Arizona’s Brandon Randolph (5) and Dusan Ristic (14) after their surprising NCAA tournament loss. (By Ted S. Warren/AP)

It’s as much a fixture of March Madness as shocking upsets and squeaky sneaker noises. But this year there have been increasing calls for TV cameras to lay off those stock images of children weeping inconsolably when their basketball team loses.

Often, those tearful images become memes or are used in tweets that are shared a seemingly infinite number of times. Is it time for broadcasters to stop showing the distraught young kids?

“It’s part of the drama and the storytelling of the tournament,” CBS executive producer Harold Bryant told Yahoo, speaking for that network and Turner, the networks that carry the NCAA tournament. “It’s part of the emotion. We try to capture the emotion and we try to strike that right balance.”

Still, these are kids and they often are, to put it mildly, mocked for their emotional breakdowns. Maybe, unlike adults, they haven’t yet had the life-crushing experience of seeing their favorite teams lose a  last-minute heartbreaker. Do you remember the first time the team you root for lost in crushing fashion? Tom Brady’s kids were roped into a similar conversation after the New England Patriots’ Super Bowl loss to Philadelphia, when Gisele Bündchen explained to two of their crying kids that Daddy couldn’t win all the time.

Bryant, the producer, stresses that this is all part of the story. The “right balance” was his go-to description, according to Yahoo’s Henry Bushnell, when asked whether zeroing in on kids was a too-convenient way to amp up the drama.

“We show happy kids, we show sad kids, we show happy adults, we show players that are happy, we show players that are sad, crying on the benches or on the floor,” Bryant told Yahoo. “We do our best, throughout all of these games, throughout the tournament, to strike that proper balance.”

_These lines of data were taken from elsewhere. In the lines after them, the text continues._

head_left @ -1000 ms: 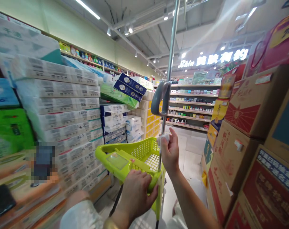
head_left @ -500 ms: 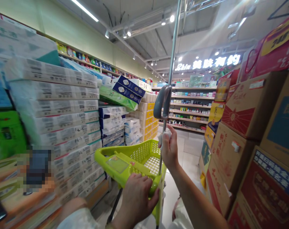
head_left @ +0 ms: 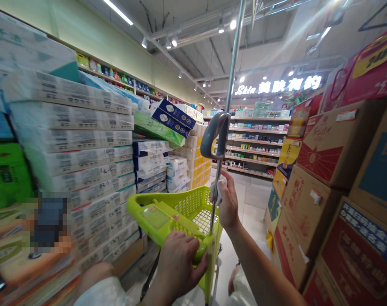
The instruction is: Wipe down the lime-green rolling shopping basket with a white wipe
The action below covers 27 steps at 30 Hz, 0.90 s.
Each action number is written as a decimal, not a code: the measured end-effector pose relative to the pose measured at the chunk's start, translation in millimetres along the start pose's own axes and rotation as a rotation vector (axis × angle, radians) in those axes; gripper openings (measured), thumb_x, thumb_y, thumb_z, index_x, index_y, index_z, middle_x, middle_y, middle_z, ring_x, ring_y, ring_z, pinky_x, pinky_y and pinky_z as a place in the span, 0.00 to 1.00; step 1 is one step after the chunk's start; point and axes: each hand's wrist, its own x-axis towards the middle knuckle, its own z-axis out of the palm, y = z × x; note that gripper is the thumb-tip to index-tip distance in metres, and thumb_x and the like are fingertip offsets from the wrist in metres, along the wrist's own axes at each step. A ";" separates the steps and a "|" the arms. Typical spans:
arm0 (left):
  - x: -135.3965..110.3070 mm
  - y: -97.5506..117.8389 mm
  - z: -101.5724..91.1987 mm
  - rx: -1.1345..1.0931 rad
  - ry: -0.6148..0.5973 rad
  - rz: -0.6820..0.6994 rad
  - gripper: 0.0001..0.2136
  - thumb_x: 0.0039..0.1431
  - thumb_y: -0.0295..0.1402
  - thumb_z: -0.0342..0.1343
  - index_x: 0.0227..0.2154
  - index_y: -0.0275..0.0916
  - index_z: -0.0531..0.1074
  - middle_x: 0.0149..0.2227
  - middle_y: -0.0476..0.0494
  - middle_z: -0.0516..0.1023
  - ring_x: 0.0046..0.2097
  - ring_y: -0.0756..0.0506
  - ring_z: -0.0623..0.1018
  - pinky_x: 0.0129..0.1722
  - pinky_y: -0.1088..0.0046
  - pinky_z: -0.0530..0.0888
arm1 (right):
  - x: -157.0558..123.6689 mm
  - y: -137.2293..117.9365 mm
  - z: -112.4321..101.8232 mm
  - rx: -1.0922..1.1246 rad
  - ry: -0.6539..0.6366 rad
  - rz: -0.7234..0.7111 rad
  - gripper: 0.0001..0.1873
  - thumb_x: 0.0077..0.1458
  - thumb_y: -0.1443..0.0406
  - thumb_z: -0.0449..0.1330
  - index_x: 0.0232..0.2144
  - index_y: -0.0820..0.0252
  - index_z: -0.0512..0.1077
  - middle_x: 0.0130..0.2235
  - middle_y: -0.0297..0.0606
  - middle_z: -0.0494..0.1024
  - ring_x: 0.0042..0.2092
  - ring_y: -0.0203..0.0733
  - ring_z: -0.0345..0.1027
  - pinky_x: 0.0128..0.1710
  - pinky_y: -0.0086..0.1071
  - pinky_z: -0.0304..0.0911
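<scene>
The fingers [head_left: 224, 183] of the right hand [head_left: 228, 206] are pinched shut on a small crumpled white cloth [head_left: 216, 187], pressing it to the thin silver metal pole [head_left: 229, 93] just below its curved grey grip [head_left: 213, 135]. The left hand [head_left: 180, 260] is clamped on the rear rim of the lime-green perforated plastic trolley basket [head_left: 183, 203]. This looks like wiping the pole; a further stroke would call for firm pressure and a braced trolley, which stands between stacked tissue packs [head_left: 91, 140] and cardboard cartons [head_left: 324, 144].

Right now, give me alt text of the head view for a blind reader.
A person's left hand grips the near rim of a lime-green plastic shopping basket while the right hand pinches a small white wad against a thin metal pole with a grey curved handle. Stacked white tissue packs line the left, brown cardboard boxes the right.
</scene>
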 end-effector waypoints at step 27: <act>-3.5 -16.0 -8.8 0.032 -0.014 -0.020 0.13 0.56 0.40 0.54 0.19 0.41 0.66 0.21 0.48 0.74 0.27 0.46 0.71 0.33 0.66 0.61 | 21.2 -14.4 19.8 -0.107 -0.052 -0.065 0.26 0.58 0.58 0.56 0.58 0.53 0.59 0.30 0.28 0.69 0.28 0.32 0.62 0.24 0.25 0.56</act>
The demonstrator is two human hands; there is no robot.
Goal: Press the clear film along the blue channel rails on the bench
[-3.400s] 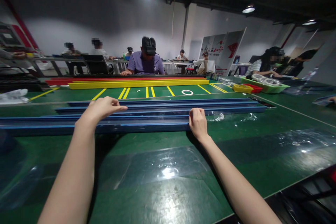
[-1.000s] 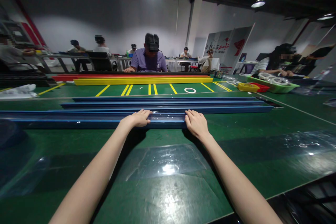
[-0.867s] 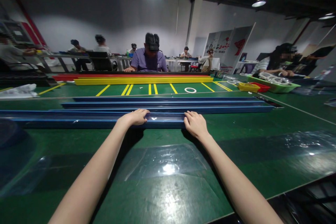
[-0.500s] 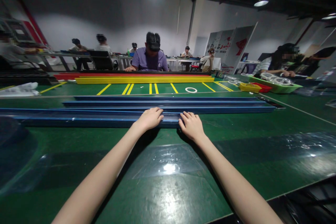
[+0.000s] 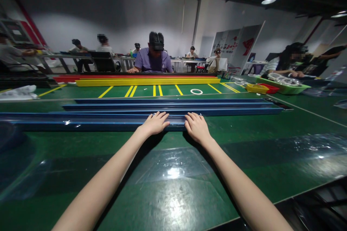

And imagine what the tournament-closing “One Shining Moment” montage would be without those quick snippets of tears, whether they’re from kids, players, parents or cheerleaders.

Bushnell pointed out that the images seem more prevalent this March, a year after video of the son of Northwestern Athletic Director Jim Phillips went viral.

Northwestern Kid heartbroken after loss to Gonzaga

100% serious. #NorthwesternKid is me at that age. Living and dying w every bucket. TV cutaway to him 13 times during broadcast. Got a hug at end!

Posted by Dave Noriega-KSL on Saturday, March 18, 2017

And Turner was criticized when truTV showed “crying ASU kid,” a boy in an Arizona State jersey who was weeping his eyes out as Syracuse pulled off a first-round upset last week. The boy was GIF-worthy, and cameras repeatedly showed him as a woman comforted him. “Shame on you,” one social media user tweeted. Others just urged producers to just stop already.

Just as with the Phillips child in 2017, it turned out that this story went deeper. “Crying ASU kid” happens to be the son of one of the team’s athletic trainers. Which means that, as with the Brady children after the Super Bowl, the disappointment was more deeply personal.

As Bryant points out, it’s not the broadcaster’s fault when the Internet gets snarky, as it did after Cincinnati’s loss to Nevada.

And yet the criticism persists. Sports Media Watch tweeted that the images are “the cheapest way to convey drama. … Beyond anything else, it’s just lazy.” And that opinion has plenty of supporters.

“Surely I’m not the only one who hates seeing TV cameras focus on children crying in the stands,” wrote St. Louis Post-Dispatch columnist Jose de Jesus Ortiz. “I hated seeing the young girl crying after Tennessee lost. Why not give the girl space and focus on adults if you need to exploit folks in tears?”

“The problem with the children crying is it is unneeded and gratuitous,” wrote New York Post columnist Andrew Marchand, who urged the broadcasters to alter their approach.

“It just seems cruel and exploitative,” wrote Awful Announcing’s Matt Yoder. “No other broadcast at a sporting event seems to play the ‘crying kid’ card as much as the NCAA Tournament. Not even the Little League World Series! And yet after almost universal criticism for showing crying kids in the bleachers, the broadcasters of the NCAA Tournament are still doing it.”

“Can we get all the network heads together and make an agreement to stop showing crying kids???” asked SiriusXM host Danny Kanell.

The networks “really needs to stop showing crying kids in the stands,” wrote Buffalo News columnist Mike Harrington, calling the practice “just dumb.”

Still, the images aren’t likely to disappear. Not when they’re a shorthand way to convey a tired agony/ecstasy story angle, in a tournament that demands networks so quickly swivel from game to game.

“We can’t control what people are doing on the Internet,” Bryant told Bushnell. “We’ve gotta strike a balance. We’ve gotta be journalistic and cover the story.”